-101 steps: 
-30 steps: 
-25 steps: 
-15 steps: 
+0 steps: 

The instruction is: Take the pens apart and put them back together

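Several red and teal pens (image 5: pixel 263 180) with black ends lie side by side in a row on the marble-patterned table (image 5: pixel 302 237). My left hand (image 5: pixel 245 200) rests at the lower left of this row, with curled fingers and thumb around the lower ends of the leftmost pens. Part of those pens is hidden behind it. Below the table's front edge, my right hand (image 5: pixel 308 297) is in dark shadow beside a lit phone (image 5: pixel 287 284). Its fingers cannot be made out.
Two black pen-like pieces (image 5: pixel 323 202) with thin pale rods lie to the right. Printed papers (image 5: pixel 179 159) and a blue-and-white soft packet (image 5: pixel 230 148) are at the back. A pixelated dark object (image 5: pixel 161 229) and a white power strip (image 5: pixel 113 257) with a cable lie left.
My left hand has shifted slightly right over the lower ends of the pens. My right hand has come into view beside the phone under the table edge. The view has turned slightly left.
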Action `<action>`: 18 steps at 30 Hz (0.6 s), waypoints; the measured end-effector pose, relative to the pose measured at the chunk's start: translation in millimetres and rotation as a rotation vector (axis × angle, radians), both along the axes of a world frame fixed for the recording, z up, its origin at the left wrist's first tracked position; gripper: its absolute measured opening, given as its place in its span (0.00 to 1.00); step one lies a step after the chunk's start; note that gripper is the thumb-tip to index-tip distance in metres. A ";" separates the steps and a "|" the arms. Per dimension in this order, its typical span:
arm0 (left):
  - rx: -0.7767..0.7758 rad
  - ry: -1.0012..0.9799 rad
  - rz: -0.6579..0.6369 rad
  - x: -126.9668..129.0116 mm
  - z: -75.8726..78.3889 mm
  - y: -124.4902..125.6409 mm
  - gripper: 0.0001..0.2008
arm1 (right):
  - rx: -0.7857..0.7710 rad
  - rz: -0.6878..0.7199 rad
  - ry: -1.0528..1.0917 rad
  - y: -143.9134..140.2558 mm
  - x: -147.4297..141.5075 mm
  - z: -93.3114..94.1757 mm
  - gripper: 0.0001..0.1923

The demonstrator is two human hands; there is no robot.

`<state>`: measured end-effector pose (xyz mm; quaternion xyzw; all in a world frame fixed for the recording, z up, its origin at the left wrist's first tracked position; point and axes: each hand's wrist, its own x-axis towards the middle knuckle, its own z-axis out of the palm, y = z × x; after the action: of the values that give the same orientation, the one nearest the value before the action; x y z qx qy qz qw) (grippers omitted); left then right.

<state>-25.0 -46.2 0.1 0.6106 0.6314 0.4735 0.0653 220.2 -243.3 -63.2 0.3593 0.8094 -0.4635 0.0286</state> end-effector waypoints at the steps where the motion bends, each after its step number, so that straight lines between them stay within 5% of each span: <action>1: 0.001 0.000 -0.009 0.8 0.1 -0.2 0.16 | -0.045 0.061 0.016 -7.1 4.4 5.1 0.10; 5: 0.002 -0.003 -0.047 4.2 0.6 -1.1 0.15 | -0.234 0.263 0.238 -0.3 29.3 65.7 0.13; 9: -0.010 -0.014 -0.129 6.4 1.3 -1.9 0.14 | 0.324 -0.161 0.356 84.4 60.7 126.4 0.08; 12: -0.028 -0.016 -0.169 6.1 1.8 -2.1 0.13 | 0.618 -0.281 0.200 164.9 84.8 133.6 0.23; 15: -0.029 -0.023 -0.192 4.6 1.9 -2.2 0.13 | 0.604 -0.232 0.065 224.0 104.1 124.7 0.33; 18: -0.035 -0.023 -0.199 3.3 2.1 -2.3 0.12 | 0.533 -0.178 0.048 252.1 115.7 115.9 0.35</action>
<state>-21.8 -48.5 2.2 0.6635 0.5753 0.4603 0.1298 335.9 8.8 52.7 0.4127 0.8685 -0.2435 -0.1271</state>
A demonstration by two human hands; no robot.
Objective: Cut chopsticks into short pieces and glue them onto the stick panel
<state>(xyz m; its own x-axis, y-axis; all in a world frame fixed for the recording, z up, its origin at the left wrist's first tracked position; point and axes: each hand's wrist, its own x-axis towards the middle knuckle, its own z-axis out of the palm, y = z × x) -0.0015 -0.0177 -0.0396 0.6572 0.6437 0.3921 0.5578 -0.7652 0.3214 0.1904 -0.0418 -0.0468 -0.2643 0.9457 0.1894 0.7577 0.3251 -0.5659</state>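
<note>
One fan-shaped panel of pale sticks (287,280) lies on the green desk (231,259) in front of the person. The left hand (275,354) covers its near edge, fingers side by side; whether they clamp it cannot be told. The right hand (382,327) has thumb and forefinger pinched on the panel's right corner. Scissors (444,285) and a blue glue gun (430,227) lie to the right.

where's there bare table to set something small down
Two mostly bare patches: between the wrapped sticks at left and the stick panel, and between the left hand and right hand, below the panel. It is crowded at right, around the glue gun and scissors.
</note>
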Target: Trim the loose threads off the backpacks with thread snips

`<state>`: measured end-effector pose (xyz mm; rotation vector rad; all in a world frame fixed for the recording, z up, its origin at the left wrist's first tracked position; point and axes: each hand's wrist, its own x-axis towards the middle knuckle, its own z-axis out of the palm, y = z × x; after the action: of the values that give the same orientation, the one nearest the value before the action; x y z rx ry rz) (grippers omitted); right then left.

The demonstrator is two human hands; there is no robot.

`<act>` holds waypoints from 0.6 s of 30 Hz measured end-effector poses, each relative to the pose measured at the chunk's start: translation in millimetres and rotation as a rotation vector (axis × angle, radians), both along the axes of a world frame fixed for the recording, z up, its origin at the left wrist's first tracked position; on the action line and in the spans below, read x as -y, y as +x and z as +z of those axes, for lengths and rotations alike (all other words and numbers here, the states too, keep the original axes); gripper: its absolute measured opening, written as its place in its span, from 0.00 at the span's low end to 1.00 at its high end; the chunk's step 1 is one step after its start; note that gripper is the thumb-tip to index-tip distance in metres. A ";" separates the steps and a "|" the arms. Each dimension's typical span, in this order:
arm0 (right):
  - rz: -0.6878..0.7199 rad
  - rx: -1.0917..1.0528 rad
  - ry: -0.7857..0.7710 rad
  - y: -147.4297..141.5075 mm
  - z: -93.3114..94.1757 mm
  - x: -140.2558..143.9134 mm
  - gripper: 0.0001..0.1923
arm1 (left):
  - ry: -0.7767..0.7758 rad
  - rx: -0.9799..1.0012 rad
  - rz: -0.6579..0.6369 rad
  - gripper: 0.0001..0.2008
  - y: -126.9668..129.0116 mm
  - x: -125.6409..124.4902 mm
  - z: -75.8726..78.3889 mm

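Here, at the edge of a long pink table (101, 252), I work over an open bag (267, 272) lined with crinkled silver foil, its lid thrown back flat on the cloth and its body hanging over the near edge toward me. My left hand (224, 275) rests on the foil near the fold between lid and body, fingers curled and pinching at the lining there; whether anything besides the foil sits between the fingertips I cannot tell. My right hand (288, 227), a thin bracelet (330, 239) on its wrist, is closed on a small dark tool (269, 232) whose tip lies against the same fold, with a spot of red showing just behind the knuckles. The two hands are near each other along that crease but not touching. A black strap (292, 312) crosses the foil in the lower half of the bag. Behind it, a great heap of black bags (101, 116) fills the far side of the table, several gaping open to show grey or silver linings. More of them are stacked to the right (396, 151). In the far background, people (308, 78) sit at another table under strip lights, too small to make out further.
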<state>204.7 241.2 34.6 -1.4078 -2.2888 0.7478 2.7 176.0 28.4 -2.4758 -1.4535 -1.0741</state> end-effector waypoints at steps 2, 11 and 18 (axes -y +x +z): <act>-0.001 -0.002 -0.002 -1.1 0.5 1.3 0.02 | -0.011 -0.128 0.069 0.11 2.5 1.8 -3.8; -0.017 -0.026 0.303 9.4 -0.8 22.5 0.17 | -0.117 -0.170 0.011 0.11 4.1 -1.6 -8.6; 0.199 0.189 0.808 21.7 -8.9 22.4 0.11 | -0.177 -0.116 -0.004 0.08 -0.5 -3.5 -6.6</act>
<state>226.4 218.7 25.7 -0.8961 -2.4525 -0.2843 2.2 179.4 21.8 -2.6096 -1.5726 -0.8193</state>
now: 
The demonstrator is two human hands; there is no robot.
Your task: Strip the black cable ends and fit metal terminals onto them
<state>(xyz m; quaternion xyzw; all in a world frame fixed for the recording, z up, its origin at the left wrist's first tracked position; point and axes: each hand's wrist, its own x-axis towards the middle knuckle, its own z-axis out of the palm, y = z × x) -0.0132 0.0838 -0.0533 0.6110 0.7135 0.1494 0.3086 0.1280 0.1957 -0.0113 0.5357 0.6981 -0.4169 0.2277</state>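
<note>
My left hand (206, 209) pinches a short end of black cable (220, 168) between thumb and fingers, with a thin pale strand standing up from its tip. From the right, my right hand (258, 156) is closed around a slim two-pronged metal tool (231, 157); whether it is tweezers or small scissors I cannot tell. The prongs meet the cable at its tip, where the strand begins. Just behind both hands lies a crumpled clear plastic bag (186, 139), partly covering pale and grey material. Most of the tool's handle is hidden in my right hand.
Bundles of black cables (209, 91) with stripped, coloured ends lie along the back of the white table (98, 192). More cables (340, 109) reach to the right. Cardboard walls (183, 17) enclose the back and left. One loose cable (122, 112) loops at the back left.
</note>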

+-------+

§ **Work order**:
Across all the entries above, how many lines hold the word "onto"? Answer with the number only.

§ **Solution**:
2